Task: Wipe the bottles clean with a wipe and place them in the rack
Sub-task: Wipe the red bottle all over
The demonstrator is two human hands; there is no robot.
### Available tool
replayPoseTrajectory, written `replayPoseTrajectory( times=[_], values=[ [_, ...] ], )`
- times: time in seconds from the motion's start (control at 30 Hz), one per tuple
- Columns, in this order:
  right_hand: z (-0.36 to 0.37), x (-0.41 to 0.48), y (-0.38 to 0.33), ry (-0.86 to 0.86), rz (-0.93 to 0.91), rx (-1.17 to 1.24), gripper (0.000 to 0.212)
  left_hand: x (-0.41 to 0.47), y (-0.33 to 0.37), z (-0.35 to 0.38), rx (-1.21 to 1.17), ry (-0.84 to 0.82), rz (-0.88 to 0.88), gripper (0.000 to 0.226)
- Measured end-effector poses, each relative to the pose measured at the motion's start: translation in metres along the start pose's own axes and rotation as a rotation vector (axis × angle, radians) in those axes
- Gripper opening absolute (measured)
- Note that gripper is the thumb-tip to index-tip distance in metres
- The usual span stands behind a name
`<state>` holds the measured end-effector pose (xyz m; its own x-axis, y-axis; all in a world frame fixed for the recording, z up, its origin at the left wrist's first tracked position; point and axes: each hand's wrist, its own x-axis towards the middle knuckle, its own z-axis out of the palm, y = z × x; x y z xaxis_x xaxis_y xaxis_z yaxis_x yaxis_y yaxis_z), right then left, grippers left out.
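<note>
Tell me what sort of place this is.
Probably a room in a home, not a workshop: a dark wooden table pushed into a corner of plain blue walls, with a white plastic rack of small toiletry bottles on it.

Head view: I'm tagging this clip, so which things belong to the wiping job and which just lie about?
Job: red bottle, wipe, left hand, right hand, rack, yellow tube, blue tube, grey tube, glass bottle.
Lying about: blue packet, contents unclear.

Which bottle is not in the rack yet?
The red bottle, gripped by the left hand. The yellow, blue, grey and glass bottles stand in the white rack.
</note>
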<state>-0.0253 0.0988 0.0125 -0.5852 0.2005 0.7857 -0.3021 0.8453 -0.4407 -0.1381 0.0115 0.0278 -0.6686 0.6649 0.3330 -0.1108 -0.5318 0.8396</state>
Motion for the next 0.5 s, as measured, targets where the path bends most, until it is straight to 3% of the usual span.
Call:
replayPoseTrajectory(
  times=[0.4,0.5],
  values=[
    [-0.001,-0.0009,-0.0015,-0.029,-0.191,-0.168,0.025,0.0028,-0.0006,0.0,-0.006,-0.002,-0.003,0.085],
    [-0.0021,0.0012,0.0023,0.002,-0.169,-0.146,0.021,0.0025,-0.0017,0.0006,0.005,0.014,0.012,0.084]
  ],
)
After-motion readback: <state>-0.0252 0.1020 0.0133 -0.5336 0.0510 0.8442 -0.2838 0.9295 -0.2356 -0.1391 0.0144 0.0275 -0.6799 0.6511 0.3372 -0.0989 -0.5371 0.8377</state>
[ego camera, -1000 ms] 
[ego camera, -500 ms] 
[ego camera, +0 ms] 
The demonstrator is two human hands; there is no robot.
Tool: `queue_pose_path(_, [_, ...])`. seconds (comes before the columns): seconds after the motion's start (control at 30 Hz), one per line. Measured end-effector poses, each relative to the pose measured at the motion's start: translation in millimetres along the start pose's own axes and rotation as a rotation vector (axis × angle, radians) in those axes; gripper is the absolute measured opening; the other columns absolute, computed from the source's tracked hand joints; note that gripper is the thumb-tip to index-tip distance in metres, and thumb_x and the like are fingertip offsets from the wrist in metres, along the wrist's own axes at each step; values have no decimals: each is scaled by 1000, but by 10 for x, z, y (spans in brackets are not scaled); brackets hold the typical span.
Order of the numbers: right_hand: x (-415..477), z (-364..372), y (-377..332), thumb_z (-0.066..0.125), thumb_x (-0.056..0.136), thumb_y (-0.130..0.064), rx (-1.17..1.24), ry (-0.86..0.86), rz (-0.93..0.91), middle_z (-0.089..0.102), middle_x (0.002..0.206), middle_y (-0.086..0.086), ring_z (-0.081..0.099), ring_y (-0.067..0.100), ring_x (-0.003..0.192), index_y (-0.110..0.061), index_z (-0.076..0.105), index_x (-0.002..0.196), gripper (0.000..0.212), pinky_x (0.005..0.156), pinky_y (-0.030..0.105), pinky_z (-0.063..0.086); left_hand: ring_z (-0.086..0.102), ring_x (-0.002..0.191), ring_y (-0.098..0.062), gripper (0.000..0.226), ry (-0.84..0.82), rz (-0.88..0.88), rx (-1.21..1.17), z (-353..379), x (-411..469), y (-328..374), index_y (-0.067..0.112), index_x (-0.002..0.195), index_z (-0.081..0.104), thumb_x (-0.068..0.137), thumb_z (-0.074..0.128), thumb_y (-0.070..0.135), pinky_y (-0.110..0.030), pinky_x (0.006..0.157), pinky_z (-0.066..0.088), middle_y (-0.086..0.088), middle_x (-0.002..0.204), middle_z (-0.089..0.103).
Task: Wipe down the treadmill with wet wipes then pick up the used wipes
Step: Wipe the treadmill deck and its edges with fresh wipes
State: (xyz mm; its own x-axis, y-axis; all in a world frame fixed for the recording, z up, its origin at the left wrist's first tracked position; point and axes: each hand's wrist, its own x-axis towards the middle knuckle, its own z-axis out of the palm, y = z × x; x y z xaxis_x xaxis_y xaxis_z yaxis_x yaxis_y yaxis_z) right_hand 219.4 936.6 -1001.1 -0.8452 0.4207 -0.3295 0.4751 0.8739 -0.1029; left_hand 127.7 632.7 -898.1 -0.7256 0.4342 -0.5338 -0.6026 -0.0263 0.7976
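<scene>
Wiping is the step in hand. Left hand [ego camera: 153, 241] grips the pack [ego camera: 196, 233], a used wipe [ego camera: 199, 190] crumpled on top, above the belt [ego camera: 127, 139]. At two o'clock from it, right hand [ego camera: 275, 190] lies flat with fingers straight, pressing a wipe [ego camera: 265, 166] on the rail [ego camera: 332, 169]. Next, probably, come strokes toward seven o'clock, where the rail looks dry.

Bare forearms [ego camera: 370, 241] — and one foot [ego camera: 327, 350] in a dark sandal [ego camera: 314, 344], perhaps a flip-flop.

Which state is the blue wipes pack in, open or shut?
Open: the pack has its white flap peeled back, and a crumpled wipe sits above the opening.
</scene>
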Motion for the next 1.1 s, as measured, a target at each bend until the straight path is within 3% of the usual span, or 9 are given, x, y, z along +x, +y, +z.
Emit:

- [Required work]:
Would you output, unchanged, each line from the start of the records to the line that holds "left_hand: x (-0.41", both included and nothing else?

- [Answer section]:
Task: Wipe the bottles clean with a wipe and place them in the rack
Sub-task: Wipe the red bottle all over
The demonstrator is two human hands; there is no robot.
### Available tool
replayPoseTrajectory, written `replayPoseTrajectory( times=[_], values=[ [_, ...] ], )`
- times: time in seconds from the motion's start (control at 30 Hz), one per tuple
- Columns, in this order:
  right_hand: z (-0.36 to 0.37), x (-0.41 to 0.48), y (-0.38 to 0.33), ry (-0.86 to 0.86), rz (-0.93 to 0.91), rx (-1.17 to 1.24), gripper (0.000 to 0.212)
  left_hand: x (-0.41 to 0.47), y (-0.33 to 0.37), z (-0.35 to 0.38), rx (-1.21 to 1.17), ry (-0.84 to 0.82), rz (-0.88 to 0.88), gripper (0.000 to 0.226)

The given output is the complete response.